> Exercise
Set down exactly the lines below between the line holding "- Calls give" and the line holding "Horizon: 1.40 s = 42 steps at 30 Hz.", inclusive; no other line belongs in the answer.

> Extracted data entries
****
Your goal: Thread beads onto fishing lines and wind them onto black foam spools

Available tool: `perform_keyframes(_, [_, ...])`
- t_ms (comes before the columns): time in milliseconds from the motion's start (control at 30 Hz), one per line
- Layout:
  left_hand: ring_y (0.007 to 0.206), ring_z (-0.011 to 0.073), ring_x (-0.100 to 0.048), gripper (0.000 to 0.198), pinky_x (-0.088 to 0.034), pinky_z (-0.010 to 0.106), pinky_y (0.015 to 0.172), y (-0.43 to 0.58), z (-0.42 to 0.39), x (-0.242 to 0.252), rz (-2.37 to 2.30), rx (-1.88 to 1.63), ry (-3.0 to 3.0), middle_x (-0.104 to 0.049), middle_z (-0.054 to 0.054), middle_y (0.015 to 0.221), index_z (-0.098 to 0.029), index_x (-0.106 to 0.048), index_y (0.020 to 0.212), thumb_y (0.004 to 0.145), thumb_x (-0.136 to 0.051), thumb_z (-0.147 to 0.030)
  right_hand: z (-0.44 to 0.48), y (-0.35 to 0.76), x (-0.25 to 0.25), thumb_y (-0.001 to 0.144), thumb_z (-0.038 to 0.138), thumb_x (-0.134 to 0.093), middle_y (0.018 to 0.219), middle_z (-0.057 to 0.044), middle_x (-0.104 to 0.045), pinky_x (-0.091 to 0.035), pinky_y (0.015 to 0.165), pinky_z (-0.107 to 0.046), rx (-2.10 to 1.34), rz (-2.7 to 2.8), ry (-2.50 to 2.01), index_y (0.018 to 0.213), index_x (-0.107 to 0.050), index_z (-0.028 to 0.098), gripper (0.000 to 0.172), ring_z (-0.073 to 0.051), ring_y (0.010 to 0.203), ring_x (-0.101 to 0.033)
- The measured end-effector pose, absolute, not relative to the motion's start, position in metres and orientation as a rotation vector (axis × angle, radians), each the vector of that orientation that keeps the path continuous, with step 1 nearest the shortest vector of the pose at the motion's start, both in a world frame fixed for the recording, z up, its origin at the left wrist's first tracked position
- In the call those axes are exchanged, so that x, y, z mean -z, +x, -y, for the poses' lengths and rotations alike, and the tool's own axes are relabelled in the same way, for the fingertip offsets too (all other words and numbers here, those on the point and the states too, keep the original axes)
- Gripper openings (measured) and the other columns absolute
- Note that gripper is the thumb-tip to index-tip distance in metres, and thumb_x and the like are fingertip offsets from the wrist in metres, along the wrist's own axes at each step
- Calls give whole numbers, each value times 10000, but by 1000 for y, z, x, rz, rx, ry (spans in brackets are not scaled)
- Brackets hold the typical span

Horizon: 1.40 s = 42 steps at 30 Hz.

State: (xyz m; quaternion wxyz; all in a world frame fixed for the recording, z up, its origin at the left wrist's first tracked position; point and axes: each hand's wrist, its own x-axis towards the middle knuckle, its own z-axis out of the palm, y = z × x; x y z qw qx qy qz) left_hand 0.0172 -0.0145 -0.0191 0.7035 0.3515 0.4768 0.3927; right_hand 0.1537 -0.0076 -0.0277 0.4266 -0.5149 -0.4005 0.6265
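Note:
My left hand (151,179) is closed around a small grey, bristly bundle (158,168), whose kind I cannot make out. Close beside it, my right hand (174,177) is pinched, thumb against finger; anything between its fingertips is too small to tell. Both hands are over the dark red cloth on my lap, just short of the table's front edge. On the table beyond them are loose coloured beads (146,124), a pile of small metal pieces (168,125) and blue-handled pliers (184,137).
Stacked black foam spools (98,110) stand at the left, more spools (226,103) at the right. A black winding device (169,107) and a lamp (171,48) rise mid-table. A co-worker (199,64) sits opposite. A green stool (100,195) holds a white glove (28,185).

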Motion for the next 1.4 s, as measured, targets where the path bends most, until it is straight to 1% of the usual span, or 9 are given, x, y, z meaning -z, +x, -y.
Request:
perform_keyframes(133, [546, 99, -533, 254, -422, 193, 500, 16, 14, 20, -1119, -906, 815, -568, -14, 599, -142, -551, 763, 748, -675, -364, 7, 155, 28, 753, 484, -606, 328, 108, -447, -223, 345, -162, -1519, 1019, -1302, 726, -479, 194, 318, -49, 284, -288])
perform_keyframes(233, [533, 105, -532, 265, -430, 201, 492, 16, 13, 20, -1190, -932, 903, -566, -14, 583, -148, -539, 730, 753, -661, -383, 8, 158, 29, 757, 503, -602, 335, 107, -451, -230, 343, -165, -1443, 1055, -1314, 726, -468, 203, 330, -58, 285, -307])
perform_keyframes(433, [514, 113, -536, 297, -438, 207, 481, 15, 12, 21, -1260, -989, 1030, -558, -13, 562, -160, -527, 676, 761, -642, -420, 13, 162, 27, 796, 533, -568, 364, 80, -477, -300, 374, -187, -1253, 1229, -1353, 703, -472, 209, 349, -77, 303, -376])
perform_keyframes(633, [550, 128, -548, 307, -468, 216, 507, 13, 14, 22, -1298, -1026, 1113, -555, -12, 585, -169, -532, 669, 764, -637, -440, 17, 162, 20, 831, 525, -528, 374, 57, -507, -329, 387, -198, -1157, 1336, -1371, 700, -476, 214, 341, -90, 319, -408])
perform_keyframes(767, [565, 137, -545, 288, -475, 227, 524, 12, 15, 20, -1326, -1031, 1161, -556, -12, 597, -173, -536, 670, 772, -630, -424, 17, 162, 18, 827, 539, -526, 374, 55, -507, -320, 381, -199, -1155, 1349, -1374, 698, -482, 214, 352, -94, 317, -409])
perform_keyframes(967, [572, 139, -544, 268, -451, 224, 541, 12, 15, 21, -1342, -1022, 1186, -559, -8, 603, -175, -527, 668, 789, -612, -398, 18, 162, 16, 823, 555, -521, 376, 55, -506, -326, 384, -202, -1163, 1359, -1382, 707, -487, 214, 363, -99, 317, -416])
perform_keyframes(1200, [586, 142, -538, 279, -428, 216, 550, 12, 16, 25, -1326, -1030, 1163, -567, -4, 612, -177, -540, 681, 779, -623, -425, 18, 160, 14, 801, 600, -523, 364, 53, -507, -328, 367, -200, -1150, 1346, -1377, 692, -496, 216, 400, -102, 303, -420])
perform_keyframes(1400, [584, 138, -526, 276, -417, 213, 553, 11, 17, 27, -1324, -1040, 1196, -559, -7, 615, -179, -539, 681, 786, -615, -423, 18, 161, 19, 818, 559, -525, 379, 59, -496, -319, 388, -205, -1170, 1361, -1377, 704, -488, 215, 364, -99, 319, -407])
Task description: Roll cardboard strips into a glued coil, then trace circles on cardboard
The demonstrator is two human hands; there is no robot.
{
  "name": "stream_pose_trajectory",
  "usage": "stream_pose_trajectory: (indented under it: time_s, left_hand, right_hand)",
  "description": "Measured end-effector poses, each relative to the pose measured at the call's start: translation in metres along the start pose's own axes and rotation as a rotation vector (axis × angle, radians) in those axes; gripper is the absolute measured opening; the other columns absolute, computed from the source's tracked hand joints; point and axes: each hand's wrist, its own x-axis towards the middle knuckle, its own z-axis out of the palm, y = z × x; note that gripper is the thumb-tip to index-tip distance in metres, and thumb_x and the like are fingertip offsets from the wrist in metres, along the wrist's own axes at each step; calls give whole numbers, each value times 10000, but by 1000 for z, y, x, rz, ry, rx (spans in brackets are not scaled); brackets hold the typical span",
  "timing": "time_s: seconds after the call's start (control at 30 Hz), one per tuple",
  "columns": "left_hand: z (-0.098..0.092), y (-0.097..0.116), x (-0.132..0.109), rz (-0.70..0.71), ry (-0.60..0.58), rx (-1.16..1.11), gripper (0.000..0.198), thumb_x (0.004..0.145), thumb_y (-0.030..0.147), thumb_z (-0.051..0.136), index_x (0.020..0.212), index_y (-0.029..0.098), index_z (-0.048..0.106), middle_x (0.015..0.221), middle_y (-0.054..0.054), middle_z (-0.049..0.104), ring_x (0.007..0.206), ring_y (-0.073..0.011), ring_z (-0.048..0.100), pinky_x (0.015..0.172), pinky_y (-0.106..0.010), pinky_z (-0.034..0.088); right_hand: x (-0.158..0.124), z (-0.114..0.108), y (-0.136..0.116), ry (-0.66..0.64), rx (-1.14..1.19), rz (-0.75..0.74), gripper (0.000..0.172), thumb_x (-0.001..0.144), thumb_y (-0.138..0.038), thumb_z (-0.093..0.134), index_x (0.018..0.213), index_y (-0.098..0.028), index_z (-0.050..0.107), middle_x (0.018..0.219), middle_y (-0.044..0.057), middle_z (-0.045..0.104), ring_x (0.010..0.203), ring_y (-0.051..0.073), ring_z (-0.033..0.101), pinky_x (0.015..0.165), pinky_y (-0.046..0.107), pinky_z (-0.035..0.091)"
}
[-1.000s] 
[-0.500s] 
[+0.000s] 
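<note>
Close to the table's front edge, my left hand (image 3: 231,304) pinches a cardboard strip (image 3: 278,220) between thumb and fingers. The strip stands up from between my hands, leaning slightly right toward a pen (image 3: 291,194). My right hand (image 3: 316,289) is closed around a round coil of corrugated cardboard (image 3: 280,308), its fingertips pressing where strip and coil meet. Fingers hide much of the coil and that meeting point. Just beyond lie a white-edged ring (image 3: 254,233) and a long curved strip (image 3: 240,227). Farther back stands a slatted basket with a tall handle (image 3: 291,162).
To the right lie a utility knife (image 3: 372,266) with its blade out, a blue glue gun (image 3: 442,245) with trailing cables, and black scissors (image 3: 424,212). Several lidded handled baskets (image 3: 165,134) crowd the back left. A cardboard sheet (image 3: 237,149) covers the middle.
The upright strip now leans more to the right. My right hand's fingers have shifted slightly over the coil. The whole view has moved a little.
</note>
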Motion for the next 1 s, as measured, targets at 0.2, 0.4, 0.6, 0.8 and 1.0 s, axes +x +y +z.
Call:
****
> Answer below
- Calls give whole numbers, each value times 10000, but by 1000 for y, z, x, rz, rx, ry (spans in brackets are not scaled)
- Brackets hold the typical span

Horizon: 1.40 s = 42 steps at 30 Hz.

This answer requires no additional content.